LISTED RECORDS:

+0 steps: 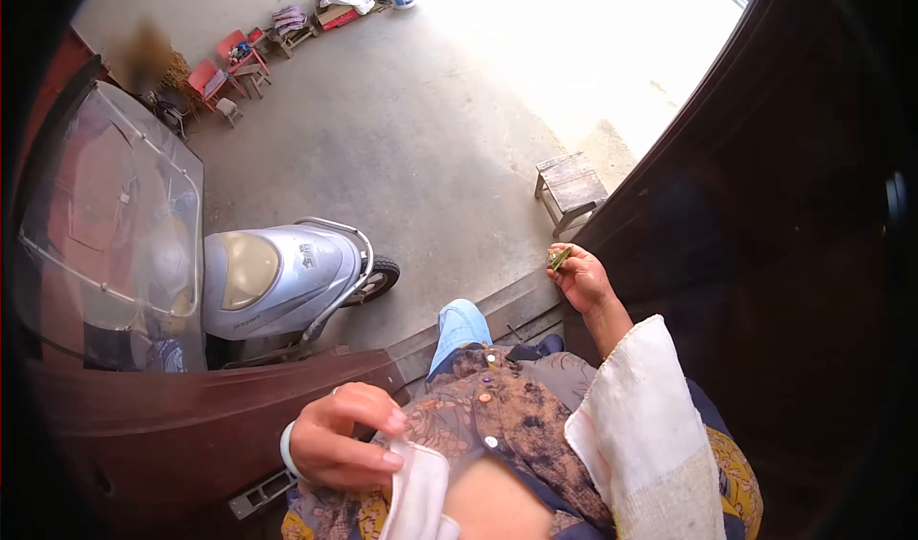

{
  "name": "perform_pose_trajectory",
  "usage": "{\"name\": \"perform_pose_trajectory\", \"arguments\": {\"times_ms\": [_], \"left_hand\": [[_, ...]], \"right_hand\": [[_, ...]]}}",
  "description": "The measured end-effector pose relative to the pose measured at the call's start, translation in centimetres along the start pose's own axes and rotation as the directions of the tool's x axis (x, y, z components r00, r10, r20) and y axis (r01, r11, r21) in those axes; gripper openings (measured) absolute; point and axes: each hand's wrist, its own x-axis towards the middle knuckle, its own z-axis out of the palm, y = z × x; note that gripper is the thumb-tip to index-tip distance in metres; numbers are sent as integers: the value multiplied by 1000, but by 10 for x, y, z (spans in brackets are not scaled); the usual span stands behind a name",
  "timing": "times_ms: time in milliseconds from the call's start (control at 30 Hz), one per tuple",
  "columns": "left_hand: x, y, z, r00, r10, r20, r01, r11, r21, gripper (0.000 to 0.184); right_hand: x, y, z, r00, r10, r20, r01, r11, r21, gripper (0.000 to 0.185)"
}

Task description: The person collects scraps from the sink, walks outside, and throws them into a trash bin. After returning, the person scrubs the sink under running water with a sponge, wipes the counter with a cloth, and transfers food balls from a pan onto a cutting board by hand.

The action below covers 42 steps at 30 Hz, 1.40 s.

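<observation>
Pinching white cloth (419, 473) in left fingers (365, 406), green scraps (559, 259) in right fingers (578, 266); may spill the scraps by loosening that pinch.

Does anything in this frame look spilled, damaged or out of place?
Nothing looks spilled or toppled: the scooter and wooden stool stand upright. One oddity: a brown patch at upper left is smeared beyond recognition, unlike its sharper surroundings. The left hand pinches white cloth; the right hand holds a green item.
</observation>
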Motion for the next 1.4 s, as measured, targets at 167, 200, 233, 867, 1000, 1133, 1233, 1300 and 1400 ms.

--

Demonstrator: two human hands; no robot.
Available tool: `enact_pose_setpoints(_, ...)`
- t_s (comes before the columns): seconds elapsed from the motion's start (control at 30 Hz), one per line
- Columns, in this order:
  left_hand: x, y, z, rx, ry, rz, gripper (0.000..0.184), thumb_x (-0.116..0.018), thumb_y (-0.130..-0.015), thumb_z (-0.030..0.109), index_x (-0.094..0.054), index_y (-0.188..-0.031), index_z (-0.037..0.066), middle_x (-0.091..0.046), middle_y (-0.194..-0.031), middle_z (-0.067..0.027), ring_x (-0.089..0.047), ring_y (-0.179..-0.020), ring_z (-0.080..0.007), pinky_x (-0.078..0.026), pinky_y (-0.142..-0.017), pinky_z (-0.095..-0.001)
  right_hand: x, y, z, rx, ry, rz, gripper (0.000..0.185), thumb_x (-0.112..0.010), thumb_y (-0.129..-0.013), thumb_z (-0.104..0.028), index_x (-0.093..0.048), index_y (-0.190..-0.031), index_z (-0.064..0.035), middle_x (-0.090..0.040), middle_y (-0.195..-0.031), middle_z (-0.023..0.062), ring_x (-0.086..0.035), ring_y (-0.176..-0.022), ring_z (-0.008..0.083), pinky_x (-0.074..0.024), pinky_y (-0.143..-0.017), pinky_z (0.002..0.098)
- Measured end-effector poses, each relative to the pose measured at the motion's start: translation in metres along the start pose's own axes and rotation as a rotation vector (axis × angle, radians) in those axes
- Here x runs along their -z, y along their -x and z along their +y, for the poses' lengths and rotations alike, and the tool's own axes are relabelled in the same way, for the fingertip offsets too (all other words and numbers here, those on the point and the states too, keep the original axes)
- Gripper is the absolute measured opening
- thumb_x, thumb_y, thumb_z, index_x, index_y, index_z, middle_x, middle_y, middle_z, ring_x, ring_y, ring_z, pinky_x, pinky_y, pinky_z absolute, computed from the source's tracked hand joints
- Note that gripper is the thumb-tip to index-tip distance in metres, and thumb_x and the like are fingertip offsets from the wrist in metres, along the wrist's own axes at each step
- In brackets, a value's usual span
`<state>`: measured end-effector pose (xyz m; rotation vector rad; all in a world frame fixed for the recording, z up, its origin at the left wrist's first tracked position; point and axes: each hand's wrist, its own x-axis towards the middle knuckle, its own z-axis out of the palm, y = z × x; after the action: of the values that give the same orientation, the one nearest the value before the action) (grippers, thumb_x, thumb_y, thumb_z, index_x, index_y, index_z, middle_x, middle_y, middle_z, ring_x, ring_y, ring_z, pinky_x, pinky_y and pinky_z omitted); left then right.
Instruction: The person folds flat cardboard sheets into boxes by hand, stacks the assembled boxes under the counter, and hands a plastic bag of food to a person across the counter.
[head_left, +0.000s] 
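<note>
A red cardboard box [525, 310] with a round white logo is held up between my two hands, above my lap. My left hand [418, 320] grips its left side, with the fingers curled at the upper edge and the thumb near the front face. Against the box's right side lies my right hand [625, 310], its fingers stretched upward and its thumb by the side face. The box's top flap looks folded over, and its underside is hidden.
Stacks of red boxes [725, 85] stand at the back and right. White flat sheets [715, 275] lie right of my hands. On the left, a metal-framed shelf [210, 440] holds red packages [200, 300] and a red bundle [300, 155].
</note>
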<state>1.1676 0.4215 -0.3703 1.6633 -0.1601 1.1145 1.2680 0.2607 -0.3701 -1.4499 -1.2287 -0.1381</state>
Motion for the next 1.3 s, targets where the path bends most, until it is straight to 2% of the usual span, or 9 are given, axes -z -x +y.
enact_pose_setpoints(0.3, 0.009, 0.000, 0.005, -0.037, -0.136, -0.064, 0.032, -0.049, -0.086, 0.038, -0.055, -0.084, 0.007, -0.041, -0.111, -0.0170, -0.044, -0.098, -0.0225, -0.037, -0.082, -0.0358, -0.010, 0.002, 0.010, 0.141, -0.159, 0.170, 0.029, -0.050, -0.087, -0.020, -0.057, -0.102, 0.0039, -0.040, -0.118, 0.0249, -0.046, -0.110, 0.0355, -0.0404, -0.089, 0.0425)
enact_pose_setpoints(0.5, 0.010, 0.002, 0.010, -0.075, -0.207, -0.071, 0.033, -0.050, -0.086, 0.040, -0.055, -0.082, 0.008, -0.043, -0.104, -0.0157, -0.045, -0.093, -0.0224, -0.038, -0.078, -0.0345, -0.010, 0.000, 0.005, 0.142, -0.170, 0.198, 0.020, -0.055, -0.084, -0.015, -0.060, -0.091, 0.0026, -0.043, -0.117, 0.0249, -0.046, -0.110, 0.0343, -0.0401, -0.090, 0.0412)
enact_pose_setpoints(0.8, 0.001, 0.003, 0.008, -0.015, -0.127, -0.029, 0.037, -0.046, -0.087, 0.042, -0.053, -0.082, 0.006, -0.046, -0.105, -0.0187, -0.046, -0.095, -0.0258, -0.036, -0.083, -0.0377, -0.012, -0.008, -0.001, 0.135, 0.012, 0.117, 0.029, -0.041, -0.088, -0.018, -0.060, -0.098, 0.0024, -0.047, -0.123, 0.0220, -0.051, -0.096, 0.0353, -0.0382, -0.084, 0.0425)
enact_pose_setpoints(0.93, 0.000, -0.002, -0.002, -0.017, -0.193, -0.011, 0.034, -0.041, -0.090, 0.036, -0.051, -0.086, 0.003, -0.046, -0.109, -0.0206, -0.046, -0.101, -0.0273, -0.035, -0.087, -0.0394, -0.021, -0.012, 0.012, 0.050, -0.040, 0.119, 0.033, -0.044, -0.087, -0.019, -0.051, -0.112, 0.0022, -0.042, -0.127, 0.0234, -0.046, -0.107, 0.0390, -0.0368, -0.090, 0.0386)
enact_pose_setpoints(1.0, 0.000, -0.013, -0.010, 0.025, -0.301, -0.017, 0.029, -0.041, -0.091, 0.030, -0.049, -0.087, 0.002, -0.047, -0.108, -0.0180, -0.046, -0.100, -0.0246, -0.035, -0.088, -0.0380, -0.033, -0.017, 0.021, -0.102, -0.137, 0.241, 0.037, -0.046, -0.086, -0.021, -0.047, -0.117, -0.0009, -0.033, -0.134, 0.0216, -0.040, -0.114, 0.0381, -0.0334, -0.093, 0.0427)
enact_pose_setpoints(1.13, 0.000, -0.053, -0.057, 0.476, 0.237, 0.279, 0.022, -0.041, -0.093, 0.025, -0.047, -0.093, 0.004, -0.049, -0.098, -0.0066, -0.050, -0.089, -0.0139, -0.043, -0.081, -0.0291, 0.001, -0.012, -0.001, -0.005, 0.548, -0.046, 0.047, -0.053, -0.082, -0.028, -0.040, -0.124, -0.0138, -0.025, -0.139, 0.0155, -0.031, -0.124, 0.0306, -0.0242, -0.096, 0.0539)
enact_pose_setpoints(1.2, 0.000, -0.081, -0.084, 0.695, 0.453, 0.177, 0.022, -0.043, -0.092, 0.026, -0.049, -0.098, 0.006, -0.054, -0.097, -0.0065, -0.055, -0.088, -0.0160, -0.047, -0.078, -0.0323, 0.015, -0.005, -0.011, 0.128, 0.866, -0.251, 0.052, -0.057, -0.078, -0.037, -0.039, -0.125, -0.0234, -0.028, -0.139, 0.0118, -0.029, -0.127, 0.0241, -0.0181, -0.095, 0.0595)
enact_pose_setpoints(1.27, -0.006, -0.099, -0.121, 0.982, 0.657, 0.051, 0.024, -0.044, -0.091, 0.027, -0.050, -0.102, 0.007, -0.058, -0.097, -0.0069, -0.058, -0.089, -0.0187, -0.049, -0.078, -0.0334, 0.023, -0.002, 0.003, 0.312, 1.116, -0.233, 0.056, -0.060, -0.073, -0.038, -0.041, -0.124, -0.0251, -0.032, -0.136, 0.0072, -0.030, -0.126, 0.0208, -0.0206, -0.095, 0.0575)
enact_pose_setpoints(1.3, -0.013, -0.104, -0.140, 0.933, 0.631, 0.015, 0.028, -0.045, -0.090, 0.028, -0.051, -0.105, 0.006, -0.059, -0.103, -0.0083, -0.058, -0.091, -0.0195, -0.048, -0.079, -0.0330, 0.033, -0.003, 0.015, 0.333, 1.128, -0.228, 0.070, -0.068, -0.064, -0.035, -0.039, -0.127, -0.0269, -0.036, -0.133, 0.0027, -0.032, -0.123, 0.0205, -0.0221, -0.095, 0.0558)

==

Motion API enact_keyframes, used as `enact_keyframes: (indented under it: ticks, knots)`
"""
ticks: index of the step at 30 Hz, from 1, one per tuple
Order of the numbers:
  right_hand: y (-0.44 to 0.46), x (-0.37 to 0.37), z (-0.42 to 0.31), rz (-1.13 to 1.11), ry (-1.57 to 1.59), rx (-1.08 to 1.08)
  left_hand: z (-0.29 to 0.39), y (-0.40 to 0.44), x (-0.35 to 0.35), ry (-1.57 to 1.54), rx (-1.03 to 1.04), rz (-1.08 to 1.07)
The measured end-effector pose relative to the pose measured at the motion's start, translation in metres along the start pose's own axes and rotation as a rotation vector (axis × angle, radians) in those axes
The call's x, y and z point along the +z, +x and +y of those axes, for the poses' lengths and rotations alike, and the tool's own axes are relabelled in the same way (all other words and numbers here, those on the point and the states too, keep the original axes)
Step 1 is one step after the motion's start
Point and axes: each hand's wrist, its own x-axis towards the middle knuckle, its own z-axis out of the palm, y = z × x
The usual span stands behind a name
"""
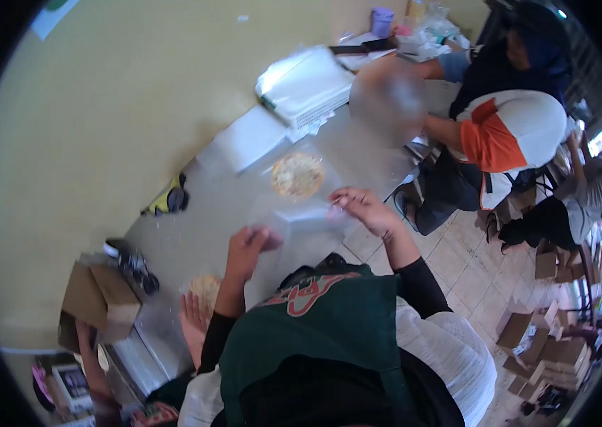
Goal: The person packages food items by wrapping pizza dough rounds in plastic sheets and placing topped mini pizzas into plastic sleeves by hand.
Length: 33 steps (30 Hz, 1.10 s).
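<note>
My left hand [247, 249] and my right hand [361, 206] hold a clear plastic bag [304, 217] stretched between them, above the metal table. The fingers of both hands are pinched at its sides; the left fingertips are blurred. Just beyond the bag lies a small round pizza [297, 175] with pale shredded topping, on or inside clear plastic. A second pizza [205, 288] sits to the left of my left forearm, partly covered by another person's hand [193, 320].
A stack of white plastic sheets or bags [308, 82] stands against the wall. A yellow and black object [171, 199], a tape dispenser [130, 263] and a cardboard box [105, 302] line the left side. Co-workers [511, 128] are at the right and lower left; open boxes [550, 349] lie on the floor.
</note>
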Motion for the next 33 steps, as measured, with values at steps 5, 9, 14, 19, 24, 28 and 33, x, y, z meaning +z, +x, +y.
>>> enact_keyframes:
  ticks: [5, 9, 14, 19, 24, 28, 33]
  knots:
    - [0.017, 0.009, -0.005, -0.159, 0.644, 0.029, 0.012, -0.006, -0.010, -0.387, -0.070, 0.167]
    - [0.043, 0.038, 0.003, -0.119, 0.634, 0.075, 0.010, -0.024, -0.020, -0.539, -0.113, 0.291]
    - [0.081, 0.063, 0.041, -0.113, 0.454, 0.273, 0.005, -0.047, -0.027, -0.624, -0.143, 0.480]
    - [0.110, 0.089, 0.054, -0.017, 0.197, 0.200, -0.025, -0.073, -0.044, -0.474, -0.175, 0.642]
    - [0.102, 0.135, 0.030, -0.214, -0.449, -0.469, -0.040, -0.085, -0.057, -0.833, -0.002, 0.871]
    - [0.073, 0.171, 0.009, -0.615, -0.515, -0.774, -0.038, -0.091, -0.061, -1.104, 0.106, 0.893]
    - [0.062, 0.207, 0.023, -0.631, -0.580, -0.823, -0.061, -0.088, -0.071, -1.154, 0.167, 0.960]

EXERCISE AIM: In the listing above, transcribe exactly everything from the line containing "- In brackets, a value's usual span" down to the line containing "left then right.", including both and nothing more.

EXERCISE ANSWER:
- In brackets, a value's usual span
`<state>`: measured end-effector pose (xyz m; rotation vector rad; all in a world frame fixed for the recording, z up, its origin at the left wrist's first tracked position; point and axes: each hand's wrist, its own x-axis towards the middle knuckle, its own z-axis out of the palm, y = z × x; after the action: of the values that give the same orientation, the one nearest the value before the action) (grippers, thumb_x, thumb_y, thumb_z, index_x, index_y, index_z, middle_x, middle_y, middle_z, ring_x, ring_y, ring_z, pinky_x, pinky_y and pinky_z omitted); left then right.

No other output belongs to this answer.